Helping Patients Breathe Easier
Millions of Americans depend on nebulizers when they have trouble breathing. Corinne Lengsfeld, an associate professor in DU's Department of Mechanical and Materials Engineering, has made nebulizers work better and paved the way for them to deliver gene therapy in the future.

Taking medicine straight to the lungs
Nebulizers are machines that turn medication into a mist so patients can inhale it, letting their lungs directly absorb the medicine. Nebulizers are used to treat asthma, emphysema, cystic fibrosis and other lung problems.

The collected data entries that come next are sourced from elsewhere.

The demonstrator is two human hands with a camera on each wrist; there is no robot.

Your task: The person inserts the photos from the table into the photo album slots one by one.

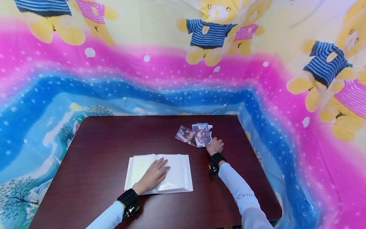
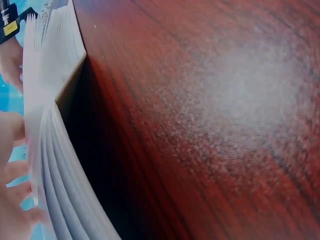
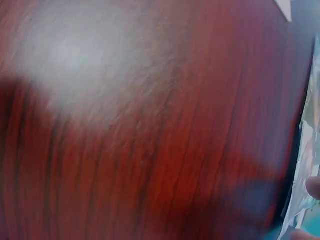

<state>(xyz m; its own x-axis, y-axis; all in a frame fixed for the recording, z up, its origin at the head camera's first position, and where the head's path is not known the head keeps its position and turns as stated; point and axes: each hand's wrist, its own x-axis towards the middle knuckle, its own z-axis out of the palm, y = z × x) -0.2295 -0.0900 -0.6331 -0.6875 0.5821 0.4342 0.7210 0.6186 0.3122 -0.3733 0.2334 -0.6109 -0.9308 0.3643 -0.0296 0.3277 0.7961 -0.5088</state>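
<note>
A white photo album (image 1: 140, 165) lies opened flat on the table, its pages spread to both sides. My left hand (image 1: 155, 173) rests on it near the centre fold, fingers extended over the right-hand page. In the left wrist view the album's stacked page edges (image 2: 65, 165) show side-on, with part of the left hand (image 2: 15, 200) beside them. Farther back on the right, several loose photos (image 1: 201, 132) overlap in a small pile. My right hand (image 1: 215, 146) is at the pile's near right corner, thumb side against the photos. Only fingertips (image 3: 314, 187) show in the right wrist view.
The dark red-brown table (image 1: 114, 136) has rounded corners. Around its back and sides hangs a printed cloth (image 1: 160, 73) with cartoon bears. A black camera band (image 1: 130, 202) sits on the left wrist, another band (image 1: 217, 162) on the right.
</note>
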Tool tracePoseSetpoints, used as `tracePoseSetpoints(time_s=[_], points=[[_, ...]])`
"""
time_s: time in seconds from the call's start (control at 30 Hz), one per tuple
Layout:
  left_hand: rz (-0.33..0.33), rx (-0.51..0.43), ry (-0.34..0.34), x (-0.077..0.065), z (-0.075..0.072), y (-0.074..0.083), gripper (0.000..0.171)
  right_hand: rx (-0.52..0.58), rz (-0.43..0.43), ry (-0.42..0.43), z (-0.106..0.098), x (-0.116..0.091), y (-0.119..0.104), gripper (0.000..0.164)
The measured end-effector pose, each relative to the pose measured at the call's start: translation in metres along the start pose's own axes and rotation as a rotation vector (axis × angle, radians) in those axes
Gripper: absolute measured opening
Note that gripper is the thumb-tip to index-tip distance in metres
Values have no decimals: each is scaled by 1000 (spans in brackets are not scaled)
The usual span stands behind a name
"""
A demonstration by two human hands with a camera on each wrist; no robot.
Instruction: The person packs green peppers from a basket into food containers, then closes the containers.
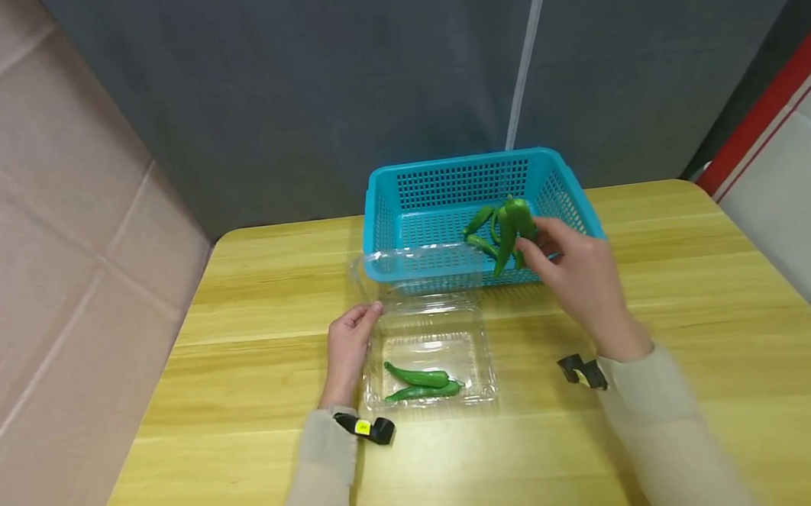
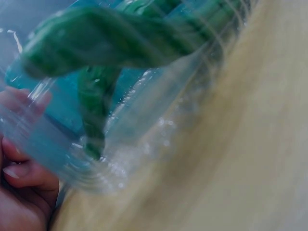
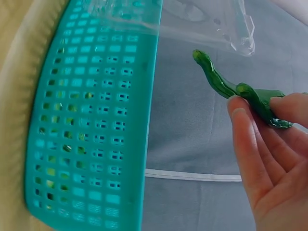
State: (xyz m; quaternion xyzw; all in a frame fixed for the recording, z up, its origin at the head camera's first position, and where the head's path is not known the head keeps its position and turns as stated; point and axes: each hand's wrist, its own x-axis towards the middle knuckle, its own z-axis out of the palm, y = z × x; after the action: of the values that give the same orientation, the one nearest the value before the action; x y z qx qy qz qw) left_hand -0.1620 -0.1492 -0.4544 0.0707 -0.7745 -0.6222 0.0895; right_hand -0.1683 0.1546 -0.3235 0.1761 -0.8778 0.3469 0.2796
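Note:
My right hand (image 1: 578,267) is raised over the front right of the blue basket (image 1: 456,162), pinching green chili peppers (image 1: 506,236) between thumb and fingers. In the right wrist view, two overlapping peppers (image 3: 216,79) stick out past the fingertips. More green peppers (image 1: 478,220) lie in the basket below. My left hand (image 1: 350,347) grips the left side of a clear plastic clamshell box (image 1: 475,341), its fingers curled at the wall. Two peppers (image 1: 419,377) lie side by side near the box's front. The box's raised lid (image 1: 420,261) overlaps the basket's front wall.
Box and basket stand on a light wooden table (image 1: 257,306). Behind the basket rises a dark grey panel (image 1: 301,98) with a pale vertical strip. A beige padded wall (image 1: 65,187) borders the left, a white wall with a red band (image 1: 776,96) the right.

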Motion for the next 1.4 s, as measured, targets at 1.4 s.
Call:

In 2004, Lengsfeld and then-undergraduate biochemistry major Ben Filas decided to find out how effective the machines are. They measured how well different brands of nebulizer delivered an asthma drug to a model lung.
With every brand they tested, Lengsfeld and Filas found that most of the medicine stuck to the inside of the nebulizer.
The team experimented with different ways to solve the problem. They found that humidifying the vapor dramatically increases the amount of medicine delivered to the patient.
Hopefully, physicians will be able to use this discovery to adjust nebulizer treatments and make them much more effective, Lengsfeld says.
A new hope for gene therapy
Along with delivering medications, nebulizers are one potential way to deliver gene therapy. Patients would inhale DNA that would enter into their cells and change their genetic material. If researchers can make the therapy work, it could treat diseases like cancer, hemophilia and cystic fibrosis.
But gene therapy research has been stuck on a persistent problem. Because DNA "breaks" easily, Lengsfeld explains, it's very hard to deliver it into the body with any sort of therapeutic effect.
Six years ago, Lengsfeld began collaborating with Thomas Anchordoquy, an associate professor of pharmaceutical biotechnology at the University of Colorado, to explain the lost or damaged DNA and devise ways to conserve it. They eventually enlisted an army of student co-investigators to help.
The team discovered that the DNA strands were being damaged by cavitation?bubbles that were forming in the fluid medication. When the bubbles collapsed, they created a shock wave that destroyed the DNA.
Lengsfeld's group realized that shock waves with wavelengths shorter than the DNA molecules can rip the DNA to shreds. But if researchers can keep the wavelengths longer than the DNA, it can safely "surf" the surface of the shock waves.
Future technology
Lengsfeld and Anchordoquy are now building on their gene therapy research. They've applied for a patent on a process that encapsulates a gene in several small particles. This protects the fragile DNA without making it too big for patients' cells to absorb.
The impact of the team's work has reached beyond the lab into classrooms. Lengsfeld has created a new advanced fluid dynamics course that incorporates the research.
The crossdisciplinary research has been an invaluable experience for his pharmaceutical students and Lengsfeld's engineering students, Anchordoquy says. "What we're doing is on the forefront of where education needs to go."